2. Algorithm Analysis¶

3. Algorithm Analysis ¹¶

Asymptototic algorithm analysis:
- Is a method to compare the resource consumption of two algorithms.
- It does not show slight differences in resource consumption, but it flags the significant differences.
- It is an estimation of the cost of an algorithm.
- It measures the efficiency of an algorithm or its implementation (program) as the input size grows.
- It analyzes:
  - The time required for an algorithm to run (or an instantiation of an algorithm into a program to execute).
  - The space required for a data structure.

Largest-value sequential search:

    /** @return Position of largest value in array A */
  static int largest(int[] A) {
    int currlarge = 0; // Holds largest element position
    for (int i=1; i<A.length; i++) // For each element
        if (A[currlarge] < A[i]) // if A[i] is larger
            currlarge = i; // remember its position
    return currlarge; // Return largest position
  }

The growth rate for an algorithm is the rate at which the cost of the algorithm grows as the size of its input grows.
Growth rates (sorted from fastest to slowest):
- Linear: \(O(n)\) or \(c \cdot n\) where \(c\) is a constant. Practically, the value of \(c\) is not important.
- Logarithmic: \(O(n \space log n)\) or \(n \space log n\).
- Quadratic: \(O(n^2)\) or \(n^2\).
- Exponential: \(O(2^n)\) or \(2^n\).
- Factorial: \(O(n!)\) or \(n!\).
Notes:
- comparing \(c1 ⋅ n\) and \(c2 ⋅ n\) gives the same comparison as comparing \(n\) and \(n\). So, we can ignore the constant \(c1\) and \(c2\).
- \(n^a\) grows faster than \(log^a(n)\) or \(log (a^n)\) => Quadratic grows faster than logarithmic.
- \(a^n\) grows faster than \(n^a\) where \(n\) is the input size and \(a\) is a constant => Exponential grows faster than quadratic.
When running an algorithm, there are three cases:
- Best case. The input is the smallest possible input. Ignored in practice, but there are rare cases where analyzing the best case is important.
- Average case. When running the algorithm a large number of times on a randomized input.
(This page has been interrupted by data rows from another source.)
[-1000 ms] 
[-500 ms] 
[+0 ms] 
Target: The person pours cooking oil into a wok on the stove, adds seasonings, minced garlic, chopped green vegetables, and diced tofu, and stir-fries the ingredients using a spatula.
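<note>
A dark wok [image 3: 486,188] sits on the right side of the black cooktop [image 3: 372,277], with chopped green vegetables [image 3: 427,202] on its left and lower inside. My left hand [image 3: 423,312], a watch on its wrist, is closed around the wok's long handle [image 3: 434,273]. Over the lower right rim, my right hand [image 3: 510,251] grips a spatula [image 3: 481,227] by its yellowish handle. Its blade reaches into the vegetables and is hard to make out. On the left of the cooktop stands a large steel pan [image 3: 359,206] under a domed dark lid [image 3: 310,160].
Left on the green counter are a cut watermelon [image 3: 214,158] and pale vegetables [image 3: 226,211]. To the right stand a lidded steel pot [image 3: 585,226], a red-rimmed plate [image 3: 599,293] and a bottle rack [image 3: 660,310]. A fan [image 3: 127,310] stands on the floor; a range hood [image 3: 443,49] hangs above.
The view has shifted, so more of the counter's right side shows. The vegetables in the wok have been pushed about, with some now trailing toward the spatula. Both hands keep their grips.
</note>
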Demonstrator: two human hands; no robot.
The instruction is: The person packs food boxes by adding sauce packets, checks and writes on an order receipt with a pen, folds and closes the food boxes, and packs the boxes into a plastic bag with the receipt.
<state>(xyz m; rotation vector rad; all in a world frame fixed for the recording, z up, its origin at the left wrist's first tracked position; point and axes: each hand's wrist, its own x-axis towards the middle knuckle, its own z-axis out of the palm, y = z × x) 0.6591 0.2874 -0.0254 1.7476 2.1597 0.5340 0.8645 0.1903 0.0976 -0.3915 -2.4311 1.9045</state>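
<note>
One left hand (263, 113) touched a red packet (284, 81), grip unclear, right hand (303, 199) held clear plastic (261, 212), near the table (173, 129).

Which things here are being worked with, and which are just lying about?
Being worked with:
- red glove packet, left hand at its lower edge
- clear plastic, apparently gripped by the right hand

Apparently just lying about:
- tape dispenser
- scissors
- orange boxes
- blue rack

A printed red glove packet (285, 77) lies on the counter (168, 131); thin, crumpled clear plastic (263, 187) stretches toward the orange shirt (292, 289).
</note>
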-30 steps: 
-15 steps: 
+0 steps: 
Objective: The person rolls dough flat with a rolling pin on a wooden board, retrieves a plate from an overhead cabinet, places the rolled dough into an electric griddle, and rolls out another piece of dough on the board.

If the program is expected to run a huge number of times on different inputs, then the average is the most representative of the algorithm’s performance, and analyzing it is important.
- Worst case. The input is the largest possible input.
How using a 10X computer affects the running time of an algorithm:
- Linear: 10X computer => 10 times faster.
- Logarithmic: 10X computer => between \(\sqrt{10}\) and \(10\) times faster.
- Quadratic: 10X computer => \(\sqrt{10}\) times faster.
- Exponential: 10X computer => no change.
So using a 10X computer only improves the running time of linear and logarithmic algorithms. For quadratic and exponential algorithms, the running time is not improved.
The image below compares running times in 1x and 10x computers for different algorithms:
Do NOT change the computer to improve the running time of an algorithm, change the algorithm instead.

3.4 Asymptotic Analysis¶

The Upper bound:
- It indicates the highest growth rate of an algorithm.
- It is the growth rate value for the highest value in the worst-case range.
- We say: “This algorithm has an upper bound to its growth rate of \(n^2\) in the average case”.
- Described by the big-O notation or \(O\) notation.
- Big-Oh notation: \(O(f(n))\) describes an upper bound and lower bound to its growth.
- There is no strict equality in the big-Oh notation. We say that growth is in \(O(f(n))\), and not growth is \(O(f(n))\) or growth = \(O(f(n))\).
The Lower Bound:
- It indicates the least amount of resources required to run an algorithm in its worst case.
- It is the growth rate value for the lowest value in the worst-case range.
- Described by the big-omega notation or \(\Omega\) notation which is similar to the big-Oh notation.
The Theta Notation or \(\Theta\) notation:
- It indicates the exact growth rate of an algorithm (where the upper bound and lower bound are equal).
- It is the intersection of the big-Oh and big-omega notations or the middle of the range of the worst-case growth rate (lower bound and upper bound).
- It indicates no meaningful difference between the upper bound and lower bound growth rates.
It is better to use the Theta notation than the big-Oh notation because it is more precise.
The importance of lower and upper bounds becomes more important when we have little knowledge about the algorithm, and less important -in favor of the Theta notation- when we have more knowledge about the algorithm.
The worst, average, and best cases are not the same as the upper, lower, and theta bounds:
- The worst, average, and best cases describe ranges of values for the input size; and are represented by a set of sets of inputs.
- The upper, lower, and theta bounds describe growth rates for an input range; and are represented by Big-Oh, Big-omega, and Theta notations.
Rules:
1. Transitivity: \(f(n) = O(g(n)), g(n) = O(h(n)) ⇒ f(n) = O(h(n))\).
2. Constants are ignored: \(f(n) = O(c \cdot g(n)) ⇒ f(n) = O(g(n))\).
3. When adding two functions, the highest growth rate is kept: \(f(n) = O(g(n)) + O(h(n)) ⇒ f(n) = f1 + f2 = O(max(f1, f2))\).
4. When multiplying two functions, the growth rate is multiplied: \(f(n) = O(g(n)) \cdot O(h(n)) ⇒ f(n) = f1 \cdot f2 = O(f1 \cdot f2)\).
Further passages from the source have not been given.